A l’arrivée, un temps précieux est gagné pour les viticulteurs. « Rien que pour les Bouches-du-Rhône, les vignerons mobilisent 500 personnes pendant deux mois et demi pendant les vendanges pour prospecter à pied et détecter à l’œil nu la maladie, déclare Alexandre Nedeltchev. Notre processus automatisé prend huit fois moins de temps, pour un prix égal voire moins cher que le coût actuel. Le retour sur investissement se fait en deux ou trois ans, peut-être beaucoup moins. » RGX systems envisage le développement de sa solution, nommée Agrio, sous forme d’abonnement pour les viticulteurs. En outre, selon le Groupement de défense contre les organismes nuisibles du Libournais, une détection précoce de la flavescence dorée permet de réduire de 86 % l’utilisation d’insecticides utilisés contre la cicadelle, dont 200 tonnes sont pulvérisées chaque année en France d’après les calculs de RGX Systems.

Crédit : RGX system

Un algorithme encore perfectible

Depuis les vendanges 2018, Agrio est testé. « Nous avons eu des très bons résultats de détection sur certaines parcelles, un peu moins sur d’autres, reconnaît Alexandre Nedeltchev. Notre algorithme est encore perfectible car nous souhaitons qu’il soit universel et qu’il détecte la maladie, peu importent les cépages, la météo ou l’heure de la journée. Nous ne voulons pas sortir une solution imparfaite susceptible de nous décrédibiliser. » La start-up de quatre salariés a développé pour le moment sa solution sur ses fonds propres et sur quelques subventions, et reste discrète sur son chiffre d’affaires. Elle indique préparer une levée de fonds afin d’achever la phase de recherche-développement, pour commercialiser sa solution dès 2021. Mais, le projet est suffisamment prometteur pour avoir permis à RGX Systems d’intégrer l’incubateur du Crédit Agricole, le Village by CA, et très récemment, celui de Bernard Magrez, propriétaire de nombreux vignobles dans le Bordelais. La start-up est également membre de deux pôles de compétitivité, Occitech et Innov’Alliance, et développera ses recherches en 2021 en partenariat avec les chambres d’agricultures, l’Inra et l’Institut français de la vigne et du vin. Elle a en outre remporté le prix de la jeune pousse du concours Natur’Tech en 2020.

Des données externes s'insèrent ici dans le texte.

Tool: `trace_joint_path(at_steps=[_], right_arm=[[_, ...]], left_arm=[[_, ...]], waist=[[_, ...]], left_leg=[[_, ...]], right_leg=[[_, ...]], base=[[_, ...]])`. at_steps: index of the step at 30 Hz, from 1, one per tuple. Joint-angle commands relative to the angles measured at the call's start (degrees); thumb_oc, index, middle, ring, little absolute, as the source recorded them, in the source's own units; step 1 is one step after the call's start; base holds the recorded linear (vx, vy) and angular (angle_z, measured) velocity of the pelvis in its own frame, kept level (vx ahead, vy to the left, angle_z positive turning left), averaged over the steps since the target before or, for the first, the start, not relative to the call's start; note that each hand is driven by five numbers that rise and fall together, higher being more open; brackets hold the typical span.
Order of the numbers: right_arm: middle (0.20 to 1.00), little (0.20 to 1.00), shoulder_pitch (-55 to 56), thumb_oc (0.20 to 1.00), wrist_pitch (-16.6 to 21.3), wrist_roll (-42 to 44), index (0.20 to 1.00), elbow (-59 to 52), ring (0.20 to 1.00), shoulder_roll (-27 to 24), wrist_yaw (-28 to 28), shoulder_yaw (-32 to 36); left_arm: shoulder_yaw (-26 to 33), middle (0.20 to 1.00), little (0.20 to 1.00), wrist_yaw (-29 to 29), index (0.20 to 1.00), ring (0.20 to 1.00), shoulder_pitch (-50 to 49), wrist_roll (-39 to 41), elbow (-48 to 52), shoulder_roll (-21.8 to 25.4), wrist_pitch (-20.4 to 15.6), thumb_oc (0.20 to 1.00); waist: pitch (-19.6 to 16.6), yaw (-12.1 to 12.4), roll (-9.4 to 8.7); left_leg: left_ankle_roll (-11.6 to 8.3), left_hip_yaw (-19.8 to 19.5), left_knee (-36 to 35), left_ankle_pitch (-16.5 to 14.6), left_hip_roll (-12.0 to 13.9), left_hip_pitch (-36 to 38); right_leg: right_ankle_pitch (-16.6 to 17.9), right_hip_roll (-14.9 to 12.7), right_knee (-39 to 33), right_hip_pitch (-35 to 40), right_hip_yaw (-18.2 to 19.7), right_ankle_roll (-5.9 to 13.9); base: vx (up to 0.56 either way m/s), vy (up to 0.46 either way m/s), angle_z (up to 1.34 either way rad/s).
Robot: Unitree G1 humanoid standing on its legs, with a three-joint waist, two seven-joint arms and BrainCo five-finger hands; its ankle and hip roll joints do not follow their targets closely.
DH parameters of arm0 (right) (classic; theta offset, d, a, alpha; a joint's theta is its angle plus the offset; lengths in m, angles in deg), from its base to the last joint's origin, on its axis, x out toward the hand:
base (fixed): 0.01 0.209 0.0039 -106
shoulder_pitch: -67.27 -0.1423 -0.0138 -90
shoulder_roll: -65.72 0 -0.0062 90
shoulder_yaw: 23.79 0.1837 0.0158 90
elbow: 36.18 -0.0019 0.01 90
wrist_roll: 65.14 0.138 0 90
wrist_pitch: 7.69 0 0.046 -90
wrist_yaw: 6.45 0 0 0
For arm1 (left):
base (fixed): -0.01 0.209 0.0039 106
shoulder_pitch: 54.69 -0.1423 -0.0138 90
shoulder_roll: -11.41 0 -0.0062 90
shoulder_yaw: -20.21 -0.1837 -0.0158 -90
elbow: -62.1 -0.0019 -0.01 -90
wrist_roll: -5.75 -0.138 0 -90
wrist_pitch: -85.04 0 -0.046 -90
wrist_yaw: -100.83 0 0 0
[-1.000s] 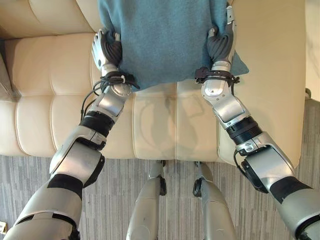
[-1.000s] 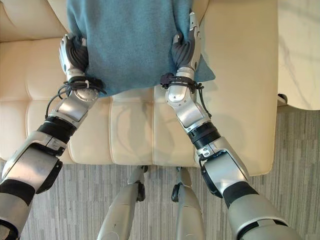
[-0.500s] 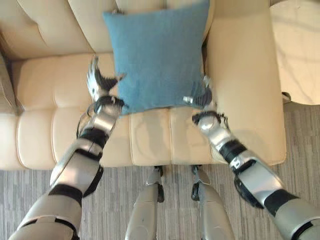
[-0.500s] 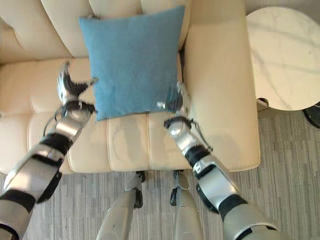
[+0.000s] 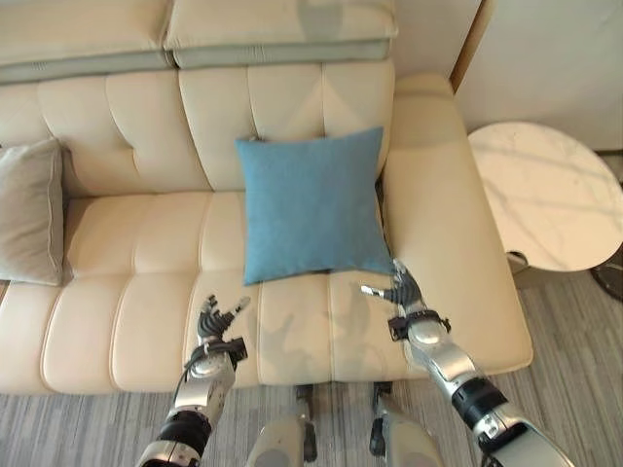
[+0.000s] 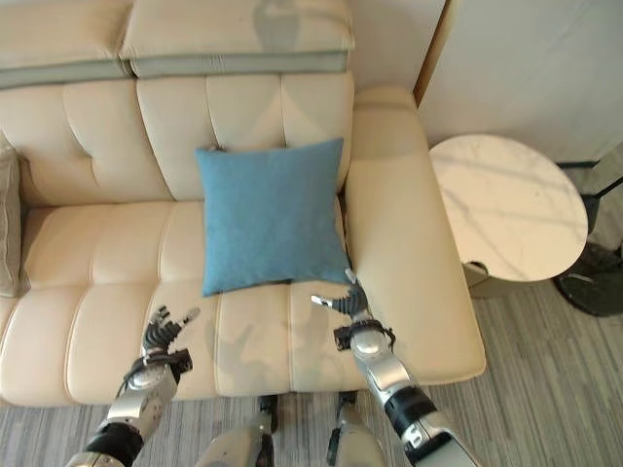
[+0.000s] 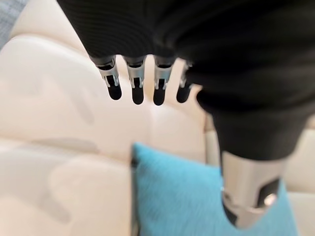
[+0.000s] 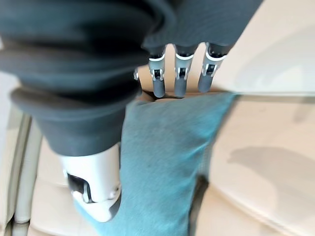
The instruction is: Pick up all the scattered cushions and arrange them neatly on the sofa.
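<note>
A blue cushion [image 5: 313, 204] leans upright against the backrest of the cream sofa [image 5: 127, 243], beside its right armrest. Nothing is touching it. My left hand [image 5: 217, 324] hovers open over the front of the seat, well below and left of the cushion. My right hand [image 5: 401, 291] is open too, just below the cushion's lower right corner and apart from it. In the wrist views the straight fingers [image 7: 137, 84] and fingers [image 8: 179, 76] hold nothing, with the blue cushion [image 8: 162, 152] past them. A grey cushion [image 5: 29, 209] rests at the sofa's left end.
A round white marble side table [image 5: 547, 195] stands right of the sofa's armrest [image 5: 443, 214]. Grey striped carpet [image 5: 574, 379] runs along the front of the sofa. A pale wall panel [image 5: 545, 58] rises behind the table.
Both hands have let go of the blue cushion and drawn back toward the seat's front edge. The camera has pulled back, so the whole sofa shows now.
</note>
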Motion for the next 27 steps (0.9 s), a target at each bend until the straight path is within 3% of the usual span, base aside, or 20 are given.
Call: trace_joint_path(at_steps=[1,7,12,13,15,16,17,19,24,25,27], right_arm=[[1.0,1.0,-0.6,1.0,-0.4,-2.6,1.0,2.9,1.0,-1.7,2.8,2.2],[1.0,1.0,5.5,1.0,-2.3,-0.5,1.0,16.9,1.0,-3.2,5.9,8.1],[1.0,1.0,7.7,1.0,-2.8,-0.4,1.0,26.9,1.0,-4.1,7.3,11.9],[1.0,1.0,8.4,1.0,-2.8,-0.9,1.0,29.5,1.0,-4.6,7.5,12.9],[1.0,1.0,8.6,1.0,-2.4,-0.9,1.0,30.7,1.0,-4.6,7.9,13.0],[1.0,1.0,9.3,1.0,-2.1,-0.3,1.0,32.9,1.0,-4.3,8.5,13.8],[1.0,1.0,9.3,1.0,-2.1,-0.3,1.0,33.0,1.0,-4.3,8.5,13.8],[1.0,1.0,10.0,1.0,-1.8,1.2,1.0,35.5,1.0,-3.6,9.2,15.1],[1.0,1.0,10.4,1.0,-2.0,1.6,1.0,36.8,1.0,-2.8,9.8,15.3],[1.0,1.0,10.0,1.0,-1.9,1.0,1.0,36.0,1.0,-2.6,9.8,13.9],[1.0,1.0,10.3,1.0,-1.8,0.7,1.0,36.0,1.0,-2.7,10.0,13.6]], left_arm=[[-0.3,1.0,1.0,-5.7,1.0,1.0,1.7,2.1,-6.5,-0.6,0.5,1.0],[-2.0,1.0,1.0,-10.6,1.0,1.0,-0.5,-2.8,-14.7,-1.3,3.3,1.0],[-1.8,1.0,1.0,-12.7,1.0,1.0,-0.9,-7.0,-20.3,-1.1,4.1,1.0],[-1.7,1.0,1.0,-12.9,1.0,1.0,-1.2,-9.0,-21.9,-0.7,4.0,1.0],[-1.6,1.0,1.0,-13.2,1.0,1.0,-1.5,-9.4,-22.6,-0.7,3.8,1.0],[-1.2,1.0,1.0,-13.9,1.0,1.0,-1.8,-10.4,-25.0,-0.7,4.1,1.0],[-1.2,1.0,1.0,-13.9,1.0,1.0,-1.8,-10.4,-25.0,-0.7,4.1,1.0],[-0.5,1.0,1.0,-14.8,1.0,1.0,-2.4,-11.5,-28.8,-0.9,4.7,1.0],[0.7,1.0,1.0,-14.9,1.0,1.0,-3.4,-11.7,-31.9,-1.2,5.1,1.0],[1.8,1.0,1.0,-14.5,1.0,1.0,-3.4,-11.6,-33.1,-0.9,5.0,1.0],[1.9,1.0,1.0,-14.6,1.0,1.0,-3.7,-11.9,-33.1,-1.0,5.1,1.0]], waist=[[-3.9,-0.1,0.99],[-7.0,-1.0,0.69],[-7.3,-1.6,0.53],[-6.0,-2.0,1.08],[-5.7,-2.0,1.36],[-5.1,-2.1,1.86],[-5.2,-2.1,1.88],[-5.6,-2.2,2.02],[-6.8,-1.9,1.11],[-6.2,-1.4,0.7],[-6.3,-1.4,0.63]], left_leg=[[0.73,-3.9,-0.4,-5.4,-1.2,0.6],[1.25,-3.8,-0.4,-7.1,-1.9,4.8],[1.43,-2.7,-0.4,-7.6,-1.9,6.2],[1.85,-1.9,-0.4,-7.1,-1.2,6.9],[1.96,-1.5,-0.4,-6.9,-0.9,6.9],[2.0,-1.0,-0.4,-6.5,-0.3,7.3],[1.99,-1.0,-0.4,-6.5,-0.3,7.2],[2.22,-0.4,-0.4,-6.7,-0.2,7.8],[1.73,-0.1,-0.4,-5.7,-0.6,6.5],[0.5,0.4,-0.4,-2.7,0.3,4.6],[0.11,0.3,-0.4,-2.1,0.5,4.2]], right_leg=[[-5.4,0.3,0.0,3.6,-1.7,3.16],[-5.9,0.0,0.0,7.9,-1.9,3.69],[-4.4,-0.1,0.0,8.4,-1.2,4.43],[-6.2,0.5,4.8,7.6,-0.6,4.12],[-7.7,0.8,7.1,7.4,-0.3,3.54],[-11.6,1.7,11.8,8.4,-0.6,2.44],[-11.5,1.7,11.8,8.3,-0.6,2.42],[-15.2,2.0,18.5,10.8,-1.1,1.68],[-16.5,4.1,16.4,15.5,1.4,1.72],[-18.4,6.2,9.3,17.8,2.3,-0.22],[-19.2,6.6,9.1,17.2,2.5,-0.68]], base=[[0.0,0.081,-0.19],[0.0,0.096,-0.04],[-0.08,0.062,-0.04],[-0.16,0.027,-0.27],[-0.15,0.008,-0.35],[-0.1,-0.017,-0.49],[-0.14,-0.033,-0.49],[-0.12,-0.103,-0.26],[-0.18,-0.192,-0.17],[-0.25,-0.228,-0.25],[-0.34,-0.29,-0.14]])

RGX Systems ne compte pas s’arrêter là : elle veut étendre sa solution automatisée à d’autres pathologies et à certaines plantes, afin de « démocratiser l’imagerie spectrale », selon Alexandre Nedeltchev, et d’éviter autant que faire se peut la pulvérisation de produits phytosanitaires. Car en agriculture, et dans l’intérêt de l’environnement et de l’homme, mieux vaut prévenir que guérir.